Your goal — Word for word, transcribe the listing that follows, minus any pictures.

Source data —
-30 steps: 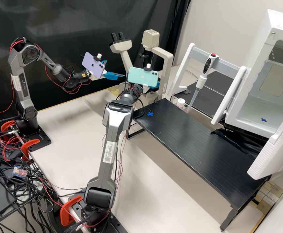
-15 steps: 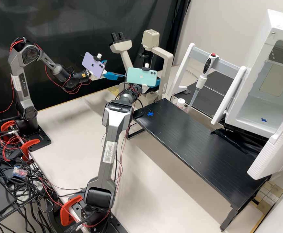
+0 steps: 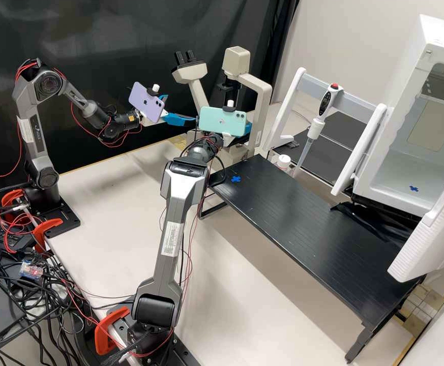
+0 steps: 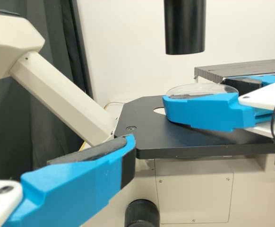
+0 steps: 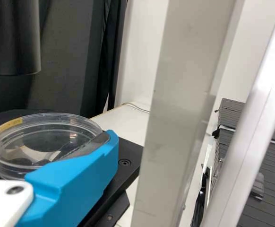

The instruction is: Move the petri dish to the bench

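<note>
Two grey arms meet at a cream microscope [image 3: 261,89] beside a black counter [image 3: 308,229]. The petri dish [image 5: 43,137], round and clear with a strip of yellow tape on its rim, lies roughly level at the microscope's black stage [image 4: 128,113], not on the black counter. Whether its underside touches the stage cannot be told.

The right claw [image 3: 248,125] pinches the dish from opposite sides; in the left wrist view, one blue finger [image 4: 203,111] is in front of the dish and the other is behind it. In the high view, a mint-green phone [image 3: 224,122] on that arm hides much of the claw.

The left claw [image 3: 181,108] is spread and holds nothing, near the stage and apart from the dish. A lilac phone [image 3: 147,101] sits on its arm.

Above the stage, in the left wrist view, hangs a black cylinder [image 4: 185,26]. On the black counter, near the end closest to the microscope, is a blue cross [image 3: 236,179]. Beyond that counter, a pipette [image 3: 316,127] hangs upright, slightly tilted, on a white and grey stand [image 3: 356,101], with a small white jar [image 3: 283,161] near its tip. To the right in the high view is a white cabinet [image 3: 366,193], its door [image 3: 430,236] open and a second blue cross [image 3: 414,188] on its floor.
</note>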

Response to the task —
-30 steps: 
-15 steps: 
+0 steps: 
+0 steps: 
+0 steps: 

The instruction is: Move the petri dish to the bench

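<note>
Two grey arms meet at a cream microscope [image 3: 261,89] beside a black counter [image 3: 308,229]. The petri dish [image 5: 43,137], round and clear with a strip of yellow tape on its rim, lies roughly level at the microscope's black stage [image 4: 128,113], not on the black counter. Whether its underside touches the stage cannot be told.

The right claw [image 3: 248,125] pinches the dish from opposite sides; in the left wrist view, one blue finger [image 4: 203,111] is in front of the dish and the other is behind it. In the high view, a mint-green phone [image 3: 224,122] on that arm hides much of the claw.

The left claw [image 3: 181,108] is spread and holds nothing, near the stage and apart from the dish. A lilac phone [image 3: 147,101] sits on its arm.

Above the stage, in the left wrist view, hangs a black cylinder [image 4: 185,26]. On the black counter, near the end closest to the microscope, is a blue cross [image 3: 236,179]. Beyond that counter, a pipette [image 3: 316,127] hangs upright, slightly tilted, on a white and grey stand [image 3: 356,101], with a small white jar [image 3: 283,161] near its tip. To the right in the high view is a white cabinet [image 3: 366,193], its door [image 3: 430,236] open and a second blue cross [image 3: 414,188] on its floor.
</note>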

Nothing else belongs in this output.